▶ [Your instructions]
Out of the material that follows, write out exactly the lines from the line with "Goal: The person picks" to the line with "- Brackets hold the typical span", both ends included, and no others.

▶ [Provided entries]
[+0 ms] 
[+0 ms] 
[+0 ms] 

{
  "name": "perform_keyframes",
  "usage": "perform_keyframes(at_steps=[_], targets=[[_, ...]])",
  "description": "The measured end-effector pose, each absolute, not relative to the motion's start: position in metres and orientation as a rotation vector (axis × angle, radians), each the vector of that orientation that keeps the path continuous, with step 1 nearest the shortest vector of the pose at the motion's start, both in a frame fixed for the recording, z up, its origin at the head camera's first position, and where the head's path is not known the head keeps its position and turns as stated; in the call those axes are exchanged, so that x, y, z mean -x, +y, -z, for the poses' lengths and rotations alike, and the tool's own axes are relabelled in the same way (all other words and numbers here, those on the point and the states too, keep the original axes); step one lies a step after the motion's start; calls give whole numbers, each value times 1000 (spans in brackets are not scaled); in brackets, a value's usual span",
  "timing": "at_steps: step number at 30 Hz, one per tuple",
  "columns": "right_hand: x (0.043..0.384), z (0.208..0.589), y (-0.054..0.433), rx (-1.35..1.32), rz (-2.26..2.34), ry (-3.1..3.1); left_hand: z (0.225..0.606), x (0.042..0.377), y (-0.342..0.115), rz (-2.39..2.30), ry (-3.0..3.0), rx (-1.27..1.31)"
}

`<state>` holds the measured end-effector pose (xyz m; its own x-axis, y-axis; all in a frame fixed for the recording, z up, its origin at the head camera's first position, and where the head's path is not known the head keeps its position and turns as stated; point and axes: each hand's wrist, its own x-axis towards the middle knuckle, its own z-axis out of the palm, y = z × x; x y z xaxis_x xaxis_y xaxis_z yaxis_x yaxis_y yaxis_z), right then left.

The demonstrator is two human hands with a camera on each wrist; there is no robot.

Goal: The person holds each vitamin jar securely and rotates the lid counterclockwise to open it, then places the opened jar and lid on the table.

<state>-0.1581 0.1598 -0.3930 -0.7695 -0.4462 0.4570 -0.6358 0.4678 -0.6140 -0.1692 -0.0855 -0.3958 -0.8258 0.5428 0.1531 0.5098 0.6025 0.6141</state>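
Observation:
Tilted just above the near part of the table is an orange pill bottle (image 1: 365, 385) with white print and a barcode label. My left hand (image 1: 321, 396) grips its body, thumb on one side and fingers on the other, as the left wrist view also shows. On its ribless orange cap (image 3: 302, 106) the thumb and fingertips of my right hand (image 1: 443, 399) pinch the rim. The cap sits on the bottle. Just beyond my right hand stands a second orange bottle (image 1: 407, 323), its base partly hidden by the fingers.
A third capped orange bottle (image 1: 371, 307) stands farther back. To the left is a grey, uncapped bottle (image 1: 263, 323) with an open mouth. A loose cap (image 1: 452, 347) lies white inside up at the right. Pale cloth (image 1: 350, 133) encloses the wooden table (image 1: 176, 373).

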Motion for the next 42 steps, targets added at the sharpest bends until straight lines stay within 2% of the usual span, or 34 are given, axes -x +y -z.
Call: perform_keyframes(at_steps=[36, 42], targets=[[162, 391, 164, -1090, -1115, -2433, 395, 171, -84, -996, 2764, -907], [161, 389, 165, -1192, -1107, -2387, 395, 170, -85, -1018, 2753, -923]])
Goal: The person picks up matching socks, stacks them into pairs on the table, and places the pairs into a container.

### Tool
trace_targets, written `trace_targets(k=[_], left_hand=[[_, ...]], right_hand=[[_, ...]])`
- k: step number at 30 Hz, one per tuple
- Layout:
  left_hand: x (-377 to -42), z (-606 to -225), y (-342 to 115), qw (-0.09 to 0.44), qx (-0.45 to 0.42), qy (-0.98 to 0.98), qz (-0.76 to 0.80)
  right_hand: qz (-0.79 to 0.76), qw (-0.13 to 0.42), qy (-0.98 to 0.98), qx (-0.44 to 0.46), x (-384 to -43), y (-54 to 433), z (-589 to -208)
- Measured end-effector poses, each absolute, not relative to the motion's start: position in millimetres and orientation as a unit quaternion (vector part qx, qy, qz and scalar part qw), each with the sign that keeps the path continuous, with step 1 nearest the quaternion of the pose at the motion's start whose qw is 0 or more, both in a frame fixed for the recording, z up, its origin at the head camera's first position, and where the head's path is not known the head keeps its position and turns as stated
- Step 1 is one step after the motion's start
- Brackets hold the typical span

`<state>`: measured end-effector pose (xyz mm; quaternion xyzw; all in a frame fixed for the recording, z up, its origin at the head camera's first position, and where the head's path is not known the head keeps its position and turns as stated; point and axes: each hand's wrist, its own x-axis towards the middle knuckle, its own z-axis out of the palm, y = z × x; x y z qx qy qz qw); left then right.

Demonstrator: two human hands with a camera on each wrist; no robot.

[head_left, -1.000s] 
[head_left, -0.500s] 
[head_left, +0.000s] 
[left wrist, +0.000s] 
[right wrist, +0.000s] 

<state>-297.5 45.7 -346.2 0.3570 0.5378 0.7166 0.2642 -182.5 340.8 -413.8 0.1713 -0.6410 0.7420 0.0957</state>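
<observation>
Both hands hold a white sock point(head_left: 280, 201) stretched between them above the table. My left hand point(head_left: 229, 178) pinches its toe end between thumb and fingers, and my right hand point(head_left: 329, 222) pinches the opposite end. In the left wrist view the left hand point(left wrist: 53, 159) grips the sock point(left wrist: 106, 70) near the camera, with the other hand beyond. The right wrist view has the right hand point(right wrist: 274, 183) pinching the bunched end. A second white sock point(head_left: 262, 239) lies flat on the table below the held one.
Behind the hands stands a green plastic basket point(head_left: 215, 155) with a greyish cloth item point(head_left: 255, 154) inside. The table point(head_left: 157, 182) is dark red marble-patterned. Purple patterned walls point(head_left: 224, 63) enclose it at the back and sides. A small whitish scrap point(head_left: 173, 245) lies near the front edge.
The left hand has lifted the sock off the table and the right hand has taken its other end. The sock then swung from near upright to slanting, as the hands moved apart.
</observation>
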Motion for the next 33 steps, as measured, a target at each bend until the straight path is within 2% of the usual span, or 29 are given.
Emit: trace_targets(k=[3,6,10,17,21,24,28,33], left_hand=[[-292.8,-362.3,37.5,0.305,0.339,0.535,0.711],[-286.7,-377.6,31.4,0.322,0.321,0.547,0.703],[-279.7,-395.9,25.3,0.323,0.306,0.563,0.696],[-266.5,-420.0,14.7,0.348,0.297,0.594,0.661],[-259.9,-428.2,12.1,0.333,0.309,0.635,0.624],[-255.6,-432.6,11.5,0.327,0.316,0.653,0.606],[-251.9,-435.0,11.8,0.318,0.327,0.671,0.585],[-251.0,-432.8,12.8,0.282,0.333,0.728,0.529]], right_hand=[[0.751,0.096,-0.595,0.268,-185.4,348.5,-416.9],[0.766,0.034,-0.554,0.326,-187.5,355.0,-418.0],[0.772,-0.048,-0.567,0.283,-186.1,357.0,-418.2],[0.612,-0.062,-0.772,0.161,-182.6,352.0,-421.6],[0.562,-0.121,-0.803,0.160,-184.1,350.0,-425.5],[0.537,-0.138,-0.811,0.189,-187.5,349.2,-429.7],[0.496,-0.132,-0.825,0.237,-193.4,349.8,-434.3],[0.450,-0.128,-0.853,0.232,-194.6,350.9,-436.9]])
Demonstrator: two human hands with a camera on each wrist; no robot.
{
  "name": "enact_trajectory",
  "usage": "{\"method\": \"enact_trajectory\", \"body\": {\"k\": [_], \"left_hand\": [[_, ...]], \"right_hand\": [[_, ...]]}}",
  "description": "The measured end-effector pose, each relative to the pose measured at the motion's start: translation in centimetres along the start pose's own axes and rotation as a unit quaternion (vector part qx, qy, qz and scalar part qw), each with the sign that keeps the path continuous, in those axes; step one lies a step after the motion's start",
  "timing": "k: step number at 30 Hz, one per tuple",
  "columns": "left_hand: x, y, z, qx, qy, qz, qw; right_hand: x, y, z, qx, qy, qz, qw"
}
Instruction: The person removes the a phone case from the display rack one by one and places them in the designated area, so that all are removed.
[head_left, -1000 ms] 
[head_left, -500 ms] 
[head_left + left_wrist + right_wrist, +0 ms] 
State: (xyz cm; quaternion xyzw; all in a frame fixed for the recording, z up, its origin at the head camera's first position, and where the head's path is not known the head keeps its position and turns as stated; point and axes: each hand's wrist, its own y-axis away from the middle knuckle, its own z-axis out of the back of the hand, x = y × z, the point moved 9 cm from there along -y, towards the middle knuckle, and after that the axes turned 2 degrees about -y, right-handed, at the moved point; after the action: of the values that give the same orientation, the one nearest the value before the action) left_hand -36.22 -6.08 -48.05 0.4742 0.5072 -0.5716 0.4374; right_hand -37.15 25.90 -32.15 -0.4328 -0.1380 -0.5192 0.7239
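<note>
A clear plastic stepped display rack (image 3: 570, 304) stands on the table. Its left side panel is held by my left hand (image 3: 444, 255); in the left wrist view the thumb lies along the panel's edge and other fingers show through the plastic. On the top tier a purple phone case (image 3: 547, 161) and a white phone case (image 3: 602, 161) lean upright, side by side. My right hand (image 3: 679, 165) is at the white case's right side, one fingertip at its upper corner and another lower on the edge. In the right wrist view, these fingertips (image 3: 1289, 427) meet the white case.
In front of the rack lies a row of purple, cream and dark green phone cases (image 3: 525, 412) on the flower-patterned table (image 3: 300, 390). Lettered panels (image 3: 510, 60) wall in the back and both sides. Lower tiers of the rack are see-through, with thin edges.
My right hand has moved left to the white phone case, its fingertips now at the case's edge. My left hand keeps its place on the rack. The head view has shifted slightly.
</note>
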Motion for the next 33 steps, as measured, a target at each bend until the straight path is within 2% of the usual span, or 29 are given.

▶ [Answer box]
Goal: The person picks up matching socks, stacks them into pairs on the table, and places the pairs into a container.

### Tool
trace_targets, written `trace_targets(k=[_], left_hand=[[_, ...]], right_hand=[[_, ...]])`
- k: step number at 30 Hz, one per tuple
- Layout:
  left_hand: x (-377 to -42), z (-606 to -225), y (-342 to 115), qw (-0.09 to 0.44), qx (-0.45 to 0.42), qy (-0.98 to 0.98), qz (-0.76 to 0.80)
  right_hand: qz (-0.79 to 0.76), qw (-0.13 to 0.42), qy (-0.98 to 0.98), qx (-0.44 to 0.46), x (-384 to -43), y (-54 to 433), z (-589 to -208)
- Measured end-effector poses, each absolute, not relative to the motion's start: position in millimetres and orientation as a unit quaternion (vector part qx, qy, qz and scalar part qw), each with the sign that keeps the path continuous, with step 1 nearest the quaternion of the pose at the motion's start whose qw is 0 or more, both in a frame fixed for the recording, z up, its origin at the head camera's first position, and where the head's path is not known the head keeps its position and turns as stated
- Step 1 is one step after the motion's start
- Brackets hold the typical span

Here the answer is complete.